# [WORK REQUEST]
Copy out, unchanged, every line from the start of the records to the line that contains "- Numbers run", and stop there.

^^^^^^^^^^^^^^^^

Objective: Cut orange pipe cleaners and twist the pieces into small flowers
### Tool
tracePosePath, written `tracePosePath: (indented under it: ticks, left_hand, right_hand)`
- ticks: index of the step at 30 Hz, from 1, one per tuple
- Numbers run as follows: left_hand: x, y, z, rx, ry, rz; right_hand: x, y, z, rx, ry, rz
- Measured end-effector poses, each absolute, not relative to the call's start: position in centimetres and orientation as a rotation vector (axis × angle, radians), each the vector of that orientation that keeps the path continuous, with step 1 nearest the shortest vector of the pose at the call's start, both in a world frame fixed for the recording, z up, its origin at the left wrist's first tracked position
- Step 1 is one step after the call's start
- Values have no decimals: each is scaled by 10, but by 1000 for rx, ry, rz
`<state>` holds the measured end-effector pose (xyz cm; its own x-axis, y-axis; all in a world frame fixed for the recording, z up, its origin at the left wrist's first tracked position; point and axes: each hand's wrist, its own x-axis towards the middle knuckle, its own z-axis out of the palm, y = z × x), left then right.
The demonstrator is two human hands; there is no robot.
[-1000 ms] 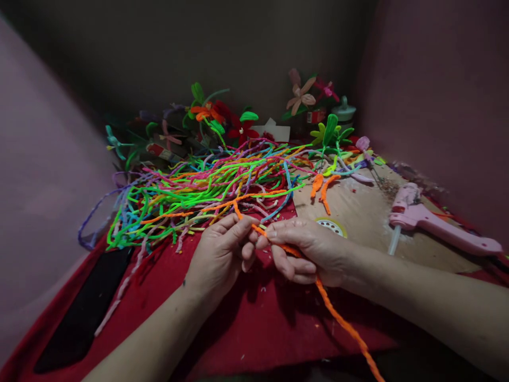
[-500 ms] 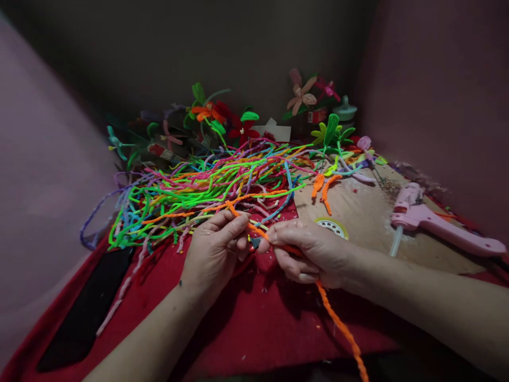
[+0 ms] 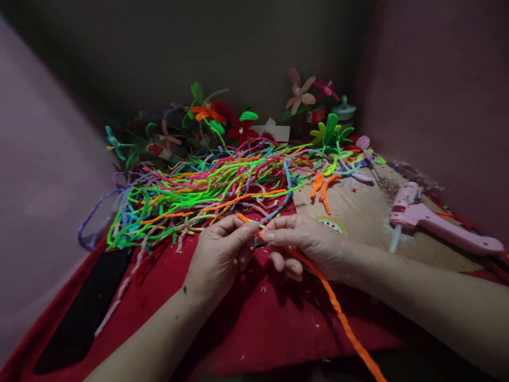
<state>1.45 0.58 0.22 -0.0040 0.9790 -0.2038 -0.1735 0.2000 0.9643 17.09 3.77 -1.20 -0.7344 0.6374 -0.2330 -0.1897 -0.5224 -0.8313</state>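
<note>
An orange pipe cleaner [image 3: 338,307] runs from between my fingertips down past the near edge of the table. My left hand [image 3: 222,249] pinches it close to its upper end, and a short orange tip pokes out beyond the thumb. Right beside it, my right hand [image 3: 304,241] grips the same pipe cleaner between thumb and forefinger, its other fingers loosely curled. The two sets of fingertips nearly touch. Behind the hands lies a large tangled heap of coloured pipe cleaners [image 3: 207,185].
A pink glue gun [image 3: 441,223] rests on a brown board [image 3: 369,212] at the right, near a yellow-rimmed roll [image 3: 333,225]. Finished fuzzy flowers [image 3: 300,95] stand along the back. A black flat object [image 3: 83,313] lies at the left on the red cloth [image 3: 238,339].
My right hand has slid nearer my left fingertips along the orange pipe cleaner. Less of its tip sticks out past my left hand, and the hanging length has swung to the right.
</note>
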Motion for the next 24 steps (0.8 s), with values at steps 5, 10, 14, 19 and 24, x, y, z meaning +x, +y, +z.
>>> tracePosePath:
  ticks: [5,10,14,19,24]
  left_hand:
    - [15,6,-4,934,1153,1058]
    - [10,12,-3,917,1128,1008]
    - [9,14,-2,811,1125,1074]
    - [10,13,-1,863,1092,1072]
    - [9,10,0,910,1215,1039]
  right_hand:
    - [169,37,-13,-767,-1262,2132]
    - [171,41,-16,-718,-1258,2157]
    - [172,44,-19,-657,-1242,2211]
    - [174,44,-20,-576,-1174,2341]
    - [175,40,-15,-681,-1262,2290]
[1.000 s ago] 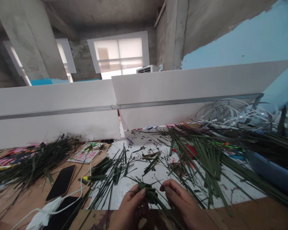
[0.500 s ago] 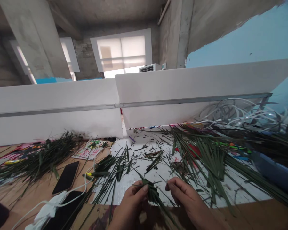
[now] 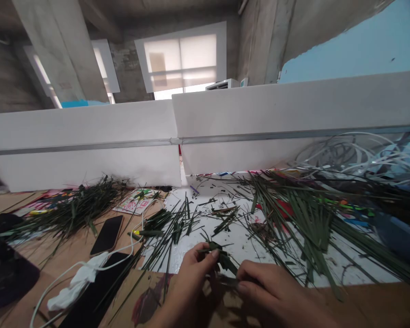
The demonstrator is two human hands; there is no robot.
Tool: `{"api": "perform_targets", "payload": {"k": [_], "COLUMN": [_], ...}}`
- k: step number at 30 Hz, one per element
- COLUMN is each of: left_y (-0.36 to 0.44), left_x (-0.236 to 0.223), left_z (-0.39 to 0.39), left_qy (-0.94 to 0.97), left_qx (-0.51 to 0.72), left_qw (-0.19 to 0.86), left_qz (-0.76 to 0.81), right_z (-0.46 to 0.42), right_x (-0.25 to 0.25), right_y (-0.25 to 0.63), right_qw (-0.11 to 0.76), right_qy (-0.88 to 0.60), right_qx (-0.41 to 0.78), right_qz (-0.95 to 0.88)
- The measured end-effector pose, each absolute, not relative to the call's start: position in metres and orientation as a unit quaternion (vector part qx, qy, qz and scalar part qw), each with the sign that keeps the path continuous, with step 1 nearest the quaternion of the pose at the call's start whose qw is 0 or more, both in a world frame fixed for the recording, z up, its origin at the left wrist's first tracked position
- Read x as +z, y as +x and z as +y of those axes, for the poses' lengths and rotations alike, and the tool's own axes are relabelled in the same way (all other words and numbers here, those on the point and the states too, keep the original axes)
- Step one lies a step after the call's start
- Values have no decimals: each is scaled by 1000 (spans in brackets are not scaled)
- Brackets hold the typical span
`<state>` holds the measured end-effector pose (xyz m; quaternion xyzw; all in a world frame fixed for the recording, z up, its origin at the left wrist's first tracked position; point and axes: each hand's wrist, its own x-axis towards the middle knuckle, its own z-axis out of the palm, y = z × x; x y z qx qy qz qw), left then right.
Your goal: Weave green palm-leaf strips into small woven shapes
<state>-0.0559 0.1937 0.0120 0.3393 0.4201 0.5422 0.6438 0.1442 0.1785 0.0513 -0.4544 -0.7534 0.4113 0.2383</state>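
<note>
Pinched between the thumb and fingers of my left hand (image 3: 200,266) is a small knotted piece of green leaf strips (image 3: 225,260), with thin ends sticking out at its top. The piece slants down to the right toward my right hand (image 3: 271,284), whose fingers are curled closed around its trailing strips. A blurred greyish sliver shows between the two hands; I cannot make out what it is. Just beyond the hands, cut leaf scraps (image 3: 225,223) lie on a white sheet (image 3: 205,241).
Long green leaves (image 3: 310,223) spread at the right, near coiled white strips (image 3: 348,152) and a blue-grey container (image 3: 399,241). At the left lie a leaf pile (image 3: 85,202), a phone (image 3: 107,234), a white cable (image 3: 133,246) and a dark object (image 3: 10,269). A white partition (image 3: 89,132) stands behind.
My right hand has moved left, from beside the leaf piece onto its trailing strips. My left hand keeps its pinch. The camera view has shifted slightly left and down.
</note>
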Motion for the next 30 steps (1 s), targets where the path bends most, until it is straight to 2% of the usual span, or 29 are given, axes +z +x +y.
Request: {"api": "perform_targets", "payload": {"k": [10, 14, 18, 22, 26, 30], "left_y": [-54, -53, -51, -51, -51, -48], "left_x": [18, 19, 16, 16, 19, 25], "left_z": [192, 190, 189, 191, 190, 181], "left_qy": [380, 357, 330, 349, 344, 231], "left_qx": [542, 546, 539, 543, 538, 530], "left_qw": [592, 607, 635, 619, 620, 664], "left_qz": [460, 454, 446, 447, 455, 474], "right_z": [182, 184, 184, 182, 181, 192], "right_x": [41, 36, 35, 36, 40, 44], "right_y": [142, 142, 140, 137, 141, 159], "right_qw": [246, 275, 261, 257, 278, 331], "right_qy": [-488, -481, -489, -497, -481, -483], "right_qx": [388, 413, 398, 378, 406, 414], "right_qz": [-742, -723, -731, -737, -725, -698]}}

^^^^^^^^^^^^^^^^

# [SOLUTION FOR THIS PROBLEM]
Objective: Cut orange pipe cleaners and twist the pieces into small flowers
### Tool
tracePosePath, written `tracePosePath: (indented under it: ticks, left_hand, right_hand)`
- ticks: index of the step at 30 Hz, from 1, one per tuple
- Numbers run as follows: left_hand: x, y, z, rx, ry, rz; right_hand: x, y, z, rx, ry, rz

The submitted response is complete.